Problem details
Apart from the images, reproduce every record word for word.

# # #

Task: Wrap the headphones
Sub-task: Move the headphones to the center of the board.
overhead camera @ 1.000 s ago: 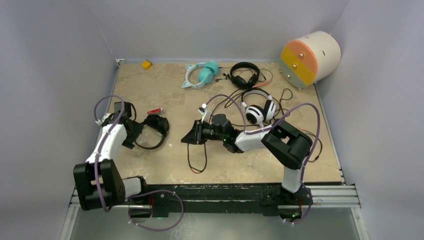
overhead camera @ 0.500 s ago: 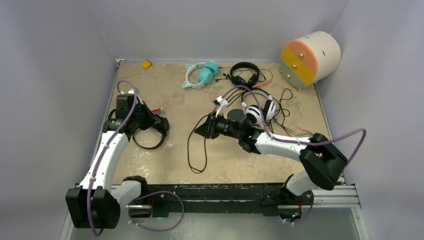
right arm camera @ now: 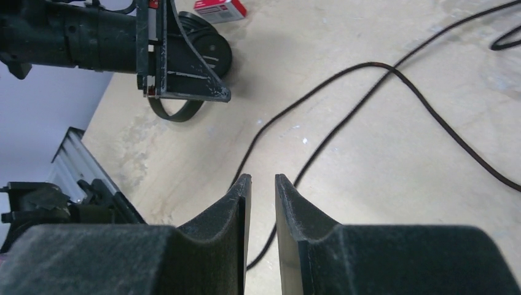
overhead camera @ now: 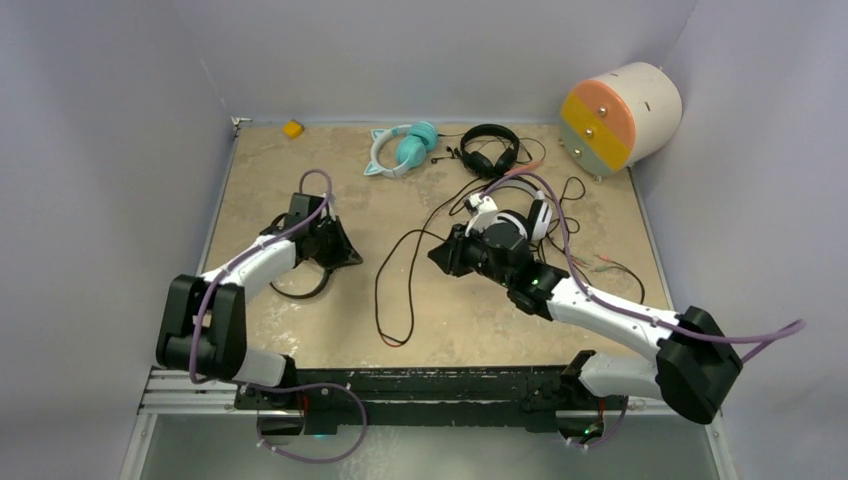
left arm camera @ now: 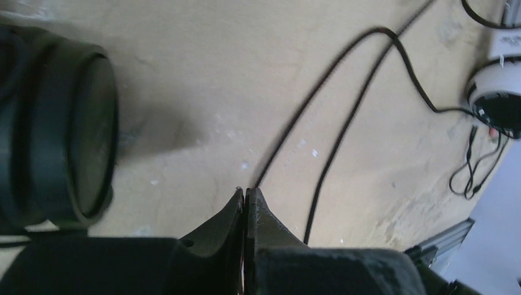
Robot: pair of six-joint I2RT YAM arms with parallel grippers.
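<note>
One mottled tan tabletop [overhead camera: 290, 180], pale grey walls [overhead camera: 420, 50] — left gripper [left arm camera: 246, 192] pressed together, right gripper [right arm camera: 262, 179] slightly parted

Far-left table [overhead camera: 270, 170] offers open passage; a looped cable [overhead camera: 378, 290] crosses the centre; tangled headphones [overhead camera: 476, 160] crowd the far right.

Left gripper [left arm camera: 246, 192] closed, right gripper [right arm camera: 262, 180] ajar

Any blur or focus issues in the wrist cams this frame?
Left wrist: black ear cup and cable look smeared, soft shadow beside the cup. Right wrist: same cable fairly crisp, near fingers soft. Top external: evenly lit, no glare.
</note>
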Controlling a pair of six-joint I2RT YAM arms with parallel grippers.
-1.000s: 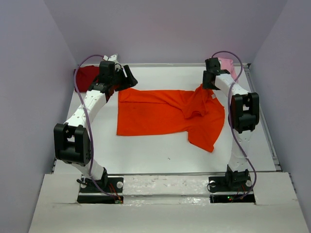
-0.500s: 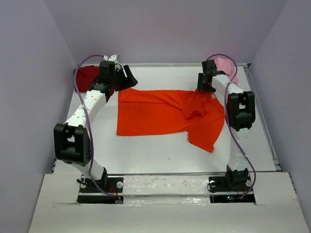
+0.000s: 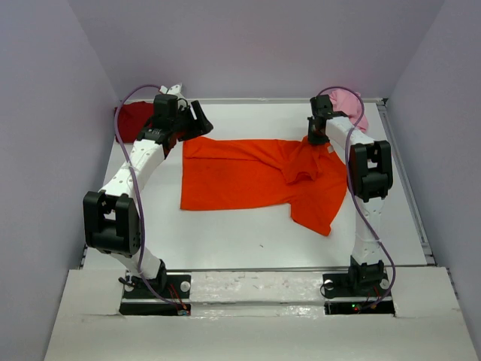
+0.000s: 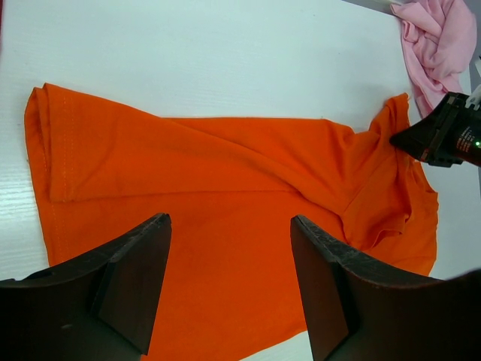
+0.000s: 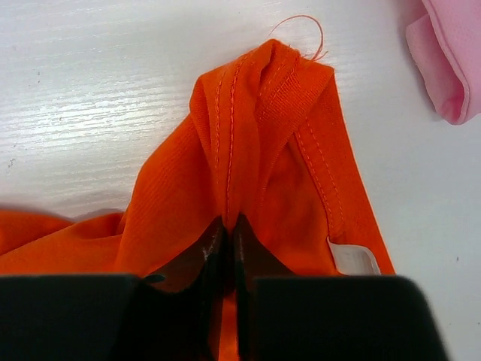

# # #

Response to this task
Task: Wrap the headphones
Sub-task: Move the headphones to the center of the board.
overhead camera @ 1.000 s ago: 
overhead camera @ 0.500 s ago: 
right arm camera @ now: 
overhead camera @ now: 
left arm camera @ now: 
Robot: pair of six-joint I2RT YAM arms with parallel grippers.
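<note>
One mottled tan tabletop [overhead camera: 290, 180], pale grey walls [overhead camera: 420, 50] — left gripper [left arm camera: 246, 192] pressed together, right gripper [right arm camera: 262, 179] slightly parted

Far-left table [overhead camera: 270, 170] offers open passage; a looped cable [overhead camera: 378, 290] crosses the centre; tangled headphones [overhead camera: 476, 160] crowd the far right.

Left gripper [left arm camera: 246, 192] closed, right gripper [right arm camera: 262, 180] ajar

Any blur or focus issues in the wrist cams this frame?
Left wrist: black ear cup and cable look smeared, soft shadow beside the cup. Right wrist: same cable fairly crisp, near fingers soft. Top external: evenly lit, no glare.
</note>
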Controlling a pair of six-joint I2RT YAM arms with parallel grippers.
-1.000s: 
-0.500s: 
+0.000s: 
+0.000s: 
+0.000s: 

No more output is required.